• [ACTION ITEM] Using the data below, return every line that holds the word "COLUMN".

• [DATA BLOCK]
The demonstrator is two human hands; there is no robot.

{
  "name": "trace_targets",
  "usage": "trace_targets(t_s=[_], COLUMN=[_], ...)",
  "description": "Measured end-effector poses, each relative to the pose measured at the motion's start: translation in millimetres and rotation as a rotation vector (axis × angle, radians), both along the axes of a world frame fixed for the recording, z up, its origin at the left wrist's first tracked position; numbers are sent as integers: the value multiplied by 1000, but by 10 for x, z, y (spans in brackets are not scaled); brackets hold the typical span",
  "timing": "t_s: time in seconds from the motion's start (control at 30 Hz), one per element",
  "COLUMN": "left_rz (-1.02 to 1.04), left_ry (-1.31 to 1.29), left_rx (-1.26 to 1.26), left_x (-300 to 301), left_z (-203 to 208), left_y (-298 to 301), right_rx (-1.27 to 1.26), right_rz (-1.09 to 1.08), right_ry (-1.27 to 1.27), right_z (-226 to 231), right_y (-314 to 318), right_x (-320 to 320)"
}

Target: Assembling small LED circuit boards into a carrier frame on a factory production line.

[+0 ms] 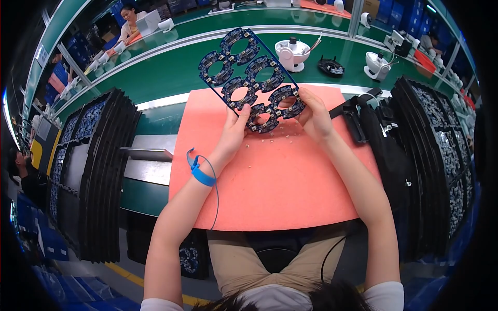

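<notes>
Between my two hands a dark blue circuit board panel is held up, tilted, above the pink foam mat. Several ring-shaped boards with small parts make up the panel. My left hand grips its lower left edge, thumb on top. On the lower right edge my right hand is closed, with the thumb near the corner. The fingers under the panel are partly hidden. Around my left wrist is a blue wrist strap with a thin cord. Small pale bits lie on the mat below the panel.
Stacked black trays of boards stand at the left, and more trays at the right. A black tool-like object lies by the mat's right edge. White round devices stand on the green bench behind. Other people sit farther off.
</notes>
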State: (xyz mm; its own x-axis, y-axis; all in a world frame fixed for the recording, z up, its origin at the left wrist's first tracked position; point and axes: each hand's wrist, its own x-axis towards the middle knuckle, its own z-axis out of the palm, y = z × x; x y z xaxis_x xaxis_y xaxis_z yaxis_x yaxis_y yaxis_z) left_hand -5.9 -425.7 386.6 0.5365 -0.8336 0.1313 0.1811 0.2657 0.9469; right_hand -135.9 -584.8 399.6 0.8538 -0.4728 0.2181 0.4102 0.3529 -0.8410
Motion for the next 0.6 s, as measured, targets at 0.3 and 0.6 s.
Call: trace_targets(t_s=[0.3, 0.6], left_rz=[-34, -64], left_ry=[-29, 512], left_rx=[-26, -32], left_x=[103, 234], left_z=[-90, -156], left_y=[1, 23], right_rx=[40, -461], right_rz=[-41, -44], right_ry=[-50, -47], right_z=[43, 138], right_y=[30, 246], right_x=[-2, -47])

• [REPLY]
  "usage": "trace_targets(t_s=[_], COLUMN=[_], ...)",
  "COLUMN": "left_rz (-1.02 to 1.04), left_ry (-1.31 to 1.29), left_rx (-1.26 to 1.26), left_x (-300 to 301), left_z (-203 to 208), left_y (-298 to 301), right_rx (-1.27 to 1.26), right_rz (-1.09 to 1.08), right_ry (-1.27 to 1.27), right_z (-226 to 231), right_y (-314 to 318), right_x (-320 to 320)"

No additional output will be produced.